Mas vejamos alguns exemplos de exercício da democracia associados ao futebol. Durante a pandemia da chamada Gripe “Espanhola” que atingiu fortemente o Brasil entre 1914 e 1919, muitas associações esportivas de bairro abriram suas portas como forma de auxiliar a Cruz Vermelha no cuidado de doentes. Além disso, realizaram ações voltadas à entrega de alimentos e outros mantimentos a quem necessitava. O mesmo aconteceu recentemente, entre 2020 e 2022, durante a pandemia da Covid-19. Clubes populares de futebol de várzea foram alguns dos primeiros grupos organizados a se mobilizar em prol das pessoas nas periferias de São Paulo. Algo que revela uma permanência importante em relação ao significado do futebol na vida sociocultural e política das pessoas.

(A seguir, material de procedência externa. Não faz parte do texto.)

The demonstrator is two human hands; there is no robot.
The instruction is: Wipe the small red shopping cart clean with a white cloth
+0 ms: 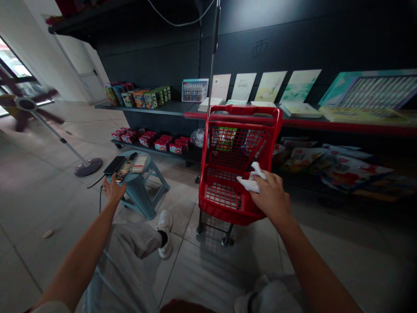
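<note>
My right hand [273,194] is closed on a crumpled white tissue [251,183], held over the child seat side of a small red shopping cart [236,208]. Parts of the tissue stick out between and past the fingers. On the left, my left hand [113,189] reaches to the near edge of a phone [124,170] with a lit screen. Its fingers are stretched out and apart, the fingertips at the phone's edge. The phone lies on a blue-grey plastic stool [140,191], beside a black flat case [114,165] and a blurred-out pack-like item [140,163].
Behind the cart runs a dark shelf [156,107] with small boxes [143,99], propped cards [243,87] and pen sets. Red packs [163,142] and snack bags [302,158] sit on the lower shelf. A standing fan [48,126] is at left. My shoe [165,232] rests near the stool.
</note>
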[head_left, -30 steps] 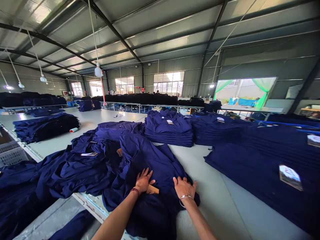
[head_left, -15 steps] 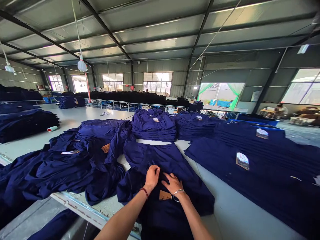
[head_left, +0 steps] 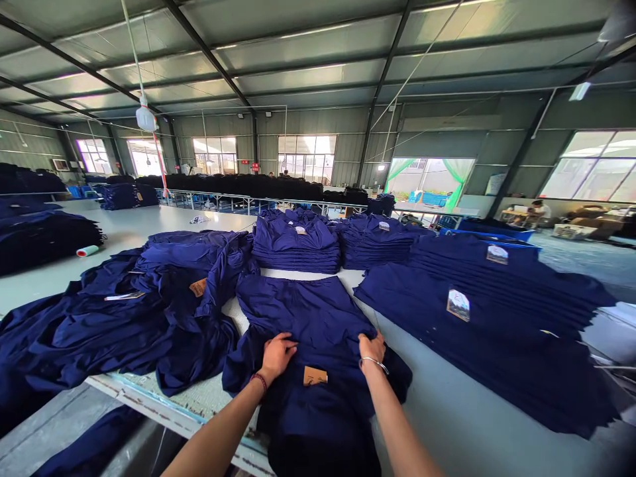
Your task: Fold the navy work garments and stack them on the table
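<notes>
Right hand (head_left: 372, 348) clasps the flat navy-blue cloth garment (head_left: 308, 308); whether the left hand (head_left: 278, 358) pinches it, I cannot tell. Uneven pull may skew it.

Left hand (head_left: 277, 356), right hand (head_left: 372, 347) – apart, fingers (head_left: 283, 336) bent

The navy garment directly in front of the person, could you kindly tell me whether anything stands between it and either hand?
Nothing visible does: the left hand and the right hand both touch the navy garment directly. A brown tag lies on it between the wrists, apart from both hands.
</notes>
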The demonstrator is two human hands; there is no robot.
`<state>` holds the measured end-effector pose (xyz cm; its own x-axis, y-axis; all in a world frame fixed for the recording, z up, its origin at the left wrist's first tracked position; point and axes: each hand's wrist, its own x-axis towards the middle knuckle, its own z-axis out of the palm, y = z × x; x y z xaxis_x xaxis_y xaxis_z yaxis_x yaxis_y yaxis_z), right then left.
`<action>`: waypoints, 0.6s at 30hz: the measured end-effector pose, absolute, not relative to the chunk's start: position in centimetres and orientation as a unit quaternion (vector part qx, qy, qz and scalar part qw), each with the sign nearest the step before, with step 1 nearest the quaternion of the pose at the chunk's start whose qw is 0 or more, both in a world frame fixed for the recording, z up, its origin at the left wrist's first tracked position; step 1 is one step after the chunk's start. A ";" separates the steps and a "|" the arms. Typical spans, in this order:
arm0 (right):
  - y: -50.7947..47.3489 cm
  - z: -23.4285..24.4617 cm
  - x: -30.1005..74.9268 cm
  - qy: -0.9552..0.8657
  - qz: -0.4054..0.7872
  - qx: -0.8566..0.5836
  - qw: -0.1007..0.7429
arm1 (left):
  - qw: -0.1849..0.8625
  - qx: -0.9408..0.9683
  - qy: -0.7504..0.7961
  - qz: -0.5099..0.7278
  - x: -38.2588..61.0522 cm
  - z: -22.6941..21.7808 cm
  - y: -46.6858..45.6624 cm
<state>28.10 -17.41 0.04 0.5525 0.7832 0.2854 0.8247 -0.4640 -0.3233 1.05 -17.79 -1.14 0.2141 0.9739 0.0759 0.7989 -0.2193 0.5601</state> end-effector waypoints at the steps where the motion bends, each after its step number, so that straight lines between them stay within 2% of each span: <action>1: -17.6 0.1 27.4 -0.462 -0.055 -0.853 0.237 | 0.218 0.738 0.598 0.224 1.3 -0.7 -17.4; 5: -19.3 1.1 23.4 -0.588 -0.123 -0.716 0.355 | 0.216 0.710 0.609 0.281 2.3 1.7 -16.2; 8: -20.6 2.1 20.5 -0.707 -0.101 -0.625 0.315 | 0.200 0.707 0.584 0.343 3.2 3.5 -16.5; 11: -20.8 3.2 19.1 -0.704 -0.015 -0.640 0.309 | 0.206 0.754 0.490 0.386 4.0 4.8 -17.7; 13: -20.1 4.0 19.4 -0.638 0.098 -0.671 0.366 | 0.199 0.781 0.446 0.389 4.1 5.0 -18.5; 16: -18.5 4.7 21.1 -0.510 0.241 -0.680 0.468 | 0.170 0.753 0.496 0.398 3.0 4.7 -18.7; 18: -17.7 4.7 22.5 -0.456 0.272 -0.675 0.512 | 0.193 0.676 0.575 0.418 1.5 4.3 -17.8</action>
<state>22.48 -17.67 4.67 0.4354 0.8947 0.0993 0.3376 -0.0601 -0.9394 1.49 -17.81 4.29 -0.0111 0.9393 0.3429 0.6156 -0.2638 0.7426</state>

INB: O ano de 2022 foi marcado pelas discussões sobre o processo eleitoral. A expressão dos posicionamentos a favor ou contra os candidatos também se manifestaram nas camisas dos torcedores de futebol. De que maneira este esporte afeta o processo eleitoral democrático brasileiro?

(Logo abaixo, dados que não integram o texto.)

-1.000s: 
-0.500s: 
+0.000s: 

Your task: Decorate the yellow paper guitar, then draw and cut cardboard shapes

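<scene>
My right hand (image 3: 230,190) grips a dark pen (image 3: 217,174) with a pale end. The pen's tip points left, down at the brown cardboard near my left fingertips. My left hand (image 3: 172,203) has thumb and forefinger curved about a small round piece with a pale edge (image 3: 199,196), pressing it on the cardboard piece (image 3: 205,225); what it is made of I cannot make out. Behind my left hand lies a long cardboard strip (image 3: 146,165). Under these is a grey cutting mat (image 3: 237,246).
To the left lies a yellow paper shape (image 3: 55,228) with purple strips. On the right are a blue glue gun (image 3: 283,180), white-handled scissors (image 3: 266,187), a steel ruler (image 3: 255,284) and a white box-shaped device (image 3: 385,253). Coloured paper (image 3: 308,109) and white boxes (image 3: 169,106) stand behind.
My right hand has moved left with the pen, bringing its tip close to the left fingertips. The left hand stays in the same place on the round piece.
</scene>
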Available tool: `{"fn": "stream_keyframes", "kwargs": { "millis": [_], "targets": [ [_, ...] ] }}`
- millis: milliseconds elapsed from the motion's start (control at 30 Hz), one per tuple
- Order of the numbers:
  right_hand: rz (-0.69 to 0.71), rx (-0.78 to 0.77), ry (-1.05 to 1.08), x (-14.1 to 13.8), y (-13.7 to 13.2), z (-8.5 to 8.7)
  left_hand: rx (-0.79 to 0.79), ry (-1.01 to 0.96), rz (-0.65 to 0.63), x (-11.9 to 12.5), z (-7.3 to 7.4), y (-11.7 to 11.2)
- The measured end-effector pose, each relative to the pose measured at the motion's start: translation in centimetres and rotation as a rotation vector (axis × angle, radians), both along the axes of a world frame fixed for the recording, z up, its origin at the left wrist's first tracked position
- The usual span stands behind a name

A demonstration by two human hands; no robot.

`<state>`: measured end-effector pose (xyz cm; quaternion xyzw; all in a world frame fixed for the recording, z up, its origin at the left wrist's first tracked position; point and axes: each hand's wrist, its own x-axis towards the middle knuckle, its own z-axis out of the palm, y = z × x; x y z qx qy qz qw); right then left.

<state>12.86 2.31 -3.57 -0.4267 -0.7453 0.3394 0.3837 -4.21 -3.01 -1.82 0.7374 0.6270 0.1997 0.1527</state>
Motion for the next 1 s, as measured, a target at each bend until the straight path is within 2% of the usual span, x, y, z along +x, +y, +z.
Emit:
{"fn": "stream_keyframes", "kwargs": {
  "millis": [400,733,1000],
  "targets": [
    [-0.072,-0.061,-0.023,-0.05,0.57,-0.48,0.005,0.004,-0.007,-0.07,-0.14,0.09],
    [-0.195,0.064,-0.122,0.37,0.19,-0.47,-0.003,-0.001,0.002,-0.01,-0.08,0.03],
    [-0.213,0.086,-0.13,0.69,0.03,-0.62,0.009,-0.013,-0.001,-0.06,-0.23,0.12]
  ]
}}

Diana: Desejo abordar essa questão estabelecendo conexões entre o período 2018-2022 e o período 1964-1984, pois após o golpe parlamentar e a janela de oportunidade aberta para faces autoritárias e nazifascistas, tivemos que lidar com um governo que procurou se organizar de maneira muito semelhante aos governos do regime militar brasileiro. (Com isso, aliás, notamos que se não elaboramos bem política, histórica e culturalmente o passado, ele volta a nos assombrar). Além de resgatar aspectos do período mais duro do regime militar como o terror e a tortura psicológica, vimos que o último governo também tentou associar o uso da camisa verde-amarela ao apoio a uma tendência política autoritária. Tal como o regime ditatorial explorou o amor à seleção brasileira de 1970 procurando aproximá-lo de uma certa ideia de pátria e de patriotismo defendida pelos militares, apoiadores deste último governo compraram a camisa da CBF, vestiram-na e participaram de carreatas e manifestações em frente a quartéis-generais das forças armadas. Muitos deles sequer gostam de futebol ou reconhecem a importância do esporte no país.

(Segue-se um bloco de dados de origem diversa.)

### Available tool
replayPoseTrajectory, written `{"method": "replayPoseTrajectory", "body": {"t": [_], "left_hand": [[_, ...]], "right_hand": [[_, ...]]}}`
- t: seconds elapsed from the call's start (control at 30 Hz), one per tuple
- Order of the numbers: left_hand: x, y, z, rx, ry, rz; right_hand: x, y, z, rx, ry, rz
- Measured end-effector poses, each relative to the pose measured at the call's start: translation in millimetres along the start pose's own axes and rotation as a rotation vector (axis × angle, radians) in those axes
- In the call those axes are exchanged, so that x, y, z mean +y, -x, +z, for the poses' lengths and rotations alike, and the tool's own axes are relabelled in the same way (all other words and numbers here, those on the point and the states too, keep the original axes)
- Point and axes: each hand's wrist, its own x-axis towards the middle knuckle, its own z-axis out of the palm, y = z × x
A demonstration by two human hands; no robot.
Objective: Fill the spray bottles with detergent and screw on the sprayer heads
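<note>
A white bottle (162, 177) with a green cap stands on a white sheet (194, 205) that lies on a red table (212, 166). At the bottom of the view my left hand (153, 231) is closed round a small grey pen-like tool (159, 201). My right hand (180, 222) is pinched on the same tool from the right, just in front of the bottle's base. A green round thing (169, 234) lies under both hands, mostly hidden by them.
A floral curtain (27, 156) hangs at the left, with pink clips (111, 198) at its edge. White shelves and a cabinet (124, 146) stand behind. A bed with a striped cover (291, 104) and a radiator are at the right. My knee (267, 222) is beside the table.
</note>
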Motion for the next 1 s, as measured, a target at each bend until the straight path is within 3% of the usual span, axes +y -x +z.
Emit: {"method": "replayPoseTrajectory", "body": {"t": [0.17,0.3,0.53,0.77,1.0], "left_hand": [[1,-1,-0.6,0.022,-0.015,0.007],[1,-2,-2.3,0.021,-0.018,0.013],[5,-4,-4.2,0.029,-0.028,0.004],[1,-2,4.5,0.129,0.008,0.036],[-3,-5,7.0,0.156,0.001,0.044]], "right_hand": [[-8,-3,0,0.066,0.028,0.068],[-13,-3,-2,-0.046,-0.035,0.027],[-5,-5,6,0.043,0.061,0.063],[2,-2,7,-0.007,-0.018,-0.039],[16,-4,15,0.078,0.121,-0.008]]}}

Mas, felizmente, apesar das tentativas, não foi possível monopolizar os símbolos e significados em torno do futebol. A camisa verde-amarela não só não pertence a uma única tendência política (sobretudo autoritária), como também não pertence à CBF. Não há exclusividade, ou monopólio de símbolos, eles se movimentam com seus agentes. Aliás, vale aproveitar o fim daquele momento político para contar uma outra história da camisa da seleção brasileira considerando seus usos em prol da democracia. E há momentos importantes a serem mencionados, basta lembrar do movimento “Diretas Já”, em que a cor amarela das camisas de lideranças figurou como um gesto de liberdade, ou das torcidas organizadas na luta contra as faces autoritárias e nazifascistas surgidas durante a pandemia.